Our journalist Ella Rhodes asked Chris some questions:

Can you tell me what prompted you to write the book?
As a graduate student I had this idea of science as an objective journey of discovery, with the aim to discover the truth. The further I progressed in my career, the more that idealistic young scientist was beaten down by the system, realising that ’truth seeking' was actually quite a naive way of thinking about psychology research. Modern psychology us more like a game where the aim is to get famous from publishing great results and publishing in prestigious journals. I got quite good at this game but realised that I didn’t like what I was turning into. I also reckoned that if the field goes on this way it is doomed to scientific oblivion. This book is a time machine written for my younger self. I want to tell him, you were right. It just took me a while to realise it.

Which of psychology’s deadly sins are included?
The sins, in turn, are bias, hidden flexibility, unreliability, data hoarding, corruptibility, internment and bean counting.

In your experience, since the reproducibility crisis became more widely known, have attitudes/behaviours changed in a positive way (i.e. better research practices, using registered reports, carrying out more replications)? If so, how? 
The state of psychology has definitely improved, but we have a long way to go. There are hundreds of psychology journals, and dozens of major ones. Registered Reports are offered only by a handful, and as yet by none of the 11 journals published by the British Psychological Society. We have a lot of work ahead of us.

How has the scientific community taken to using registered reports?
I’m very happy with the response. To date we have about 60 published submissions and many more in the pipeline. We’re also seeing a great uptake by journals in psychology and beyond, with representation across the full spectrum of life, social and physical sciences.
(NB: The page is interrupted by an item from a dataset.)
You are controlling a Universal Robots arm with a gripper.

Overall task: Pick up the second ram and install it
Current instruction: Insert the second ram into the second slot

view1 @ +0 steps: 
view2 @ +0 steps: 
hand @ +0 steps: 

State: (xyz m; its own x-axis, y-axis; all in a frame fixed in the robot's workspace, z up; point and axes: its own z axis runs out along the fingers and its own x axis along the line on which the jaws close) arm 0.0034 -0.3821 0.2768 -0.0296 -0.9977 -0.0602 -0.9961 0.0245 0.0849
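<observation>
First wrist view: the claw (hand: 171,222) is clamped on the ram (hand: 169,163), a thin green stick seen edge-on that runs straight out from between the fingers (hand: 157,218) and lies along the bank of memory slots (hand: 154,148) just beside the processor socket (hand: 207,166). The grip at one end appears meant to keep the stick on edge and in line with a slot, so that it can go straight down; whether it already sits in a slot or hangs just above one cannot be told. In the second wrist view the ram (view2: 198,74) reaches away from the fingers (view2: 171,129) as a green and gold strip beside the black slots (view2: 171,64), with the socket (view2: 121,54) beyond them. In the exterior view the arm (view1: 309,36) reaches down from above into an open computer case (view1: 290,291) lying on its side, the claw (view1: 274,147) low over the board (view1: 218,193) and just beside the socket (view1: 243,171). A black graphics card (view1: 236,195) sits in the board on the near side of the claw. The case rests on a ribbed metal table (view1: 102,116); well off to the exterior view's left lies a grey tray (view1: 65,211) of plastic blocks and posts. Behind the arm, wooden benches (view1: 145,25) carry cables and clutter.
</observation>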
How many journals now use study pre-registration? Do any use it solely?
There are currently 51 journals offering Registered Reports. Only one of these — a new journal called Comprehensive Results in Social Psychology – is dedicated exclusively to the format. The others offer it as a new article format for authors.
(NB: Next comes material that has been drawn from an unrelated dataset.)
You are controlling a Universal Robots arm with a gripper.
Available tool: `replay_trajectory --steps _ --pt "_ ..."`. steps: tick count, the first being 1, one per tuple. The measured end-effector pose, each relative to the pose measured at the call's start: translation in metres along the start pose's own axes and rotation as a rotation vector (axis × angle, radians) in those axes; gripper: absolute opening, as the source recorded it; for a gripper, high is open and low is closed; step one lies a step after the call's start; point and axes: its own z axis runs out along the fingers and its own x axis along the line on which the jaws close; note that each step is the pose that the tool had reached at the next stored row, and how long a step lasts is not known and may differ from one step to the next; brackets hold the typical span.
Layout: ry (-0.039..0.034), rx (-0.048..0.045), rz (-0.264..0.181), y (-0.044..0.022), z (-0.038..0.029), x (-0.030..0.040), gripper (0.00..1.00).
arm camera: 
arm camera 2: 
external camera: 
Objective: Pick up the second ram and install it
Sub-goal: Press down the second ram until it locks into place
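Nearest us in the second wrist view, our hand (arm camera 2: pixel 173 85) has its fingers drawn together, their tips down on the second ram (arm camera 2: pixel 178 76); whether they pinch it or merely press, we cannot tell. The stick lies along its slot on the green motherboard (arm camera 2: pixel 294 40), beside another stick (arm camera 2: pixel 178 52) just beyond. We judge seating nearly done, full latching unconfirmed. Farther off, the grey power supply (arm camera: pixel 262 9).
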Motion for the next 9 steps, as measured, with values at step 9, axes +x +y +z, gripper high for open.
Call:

Aside from registered reports are there any other broad initiatives that may encourage better research practices?/more replication attempts?
Yes. The TOP guidelines are very important for changing journals policies. The TOP guidelines are a self-certification initiative in which journals declare, publicly, their adherence to various transparency standards. It’s a brilliant initiative because it has a low bar for entry: the journal simply needs to say what it’s level of transparency is, even if it is low – and over 2,900 journals and professional organisations have signed. 
Another very important initiative is the Peer Reviewers’ Openness Initiative (PRO). PRO is the brainchild of Richard Morey in Cardiff. It is a grassroots campaign that calls for peer reviewers to provide comprehensive reviews of papers only where authors publicly archive study data and materials or provide a public reason for not archiving. Since launching, PRO has attracted over 400 individual signatories and has triggered an increasing number of journals to adopt open data policies that are PRO compliant.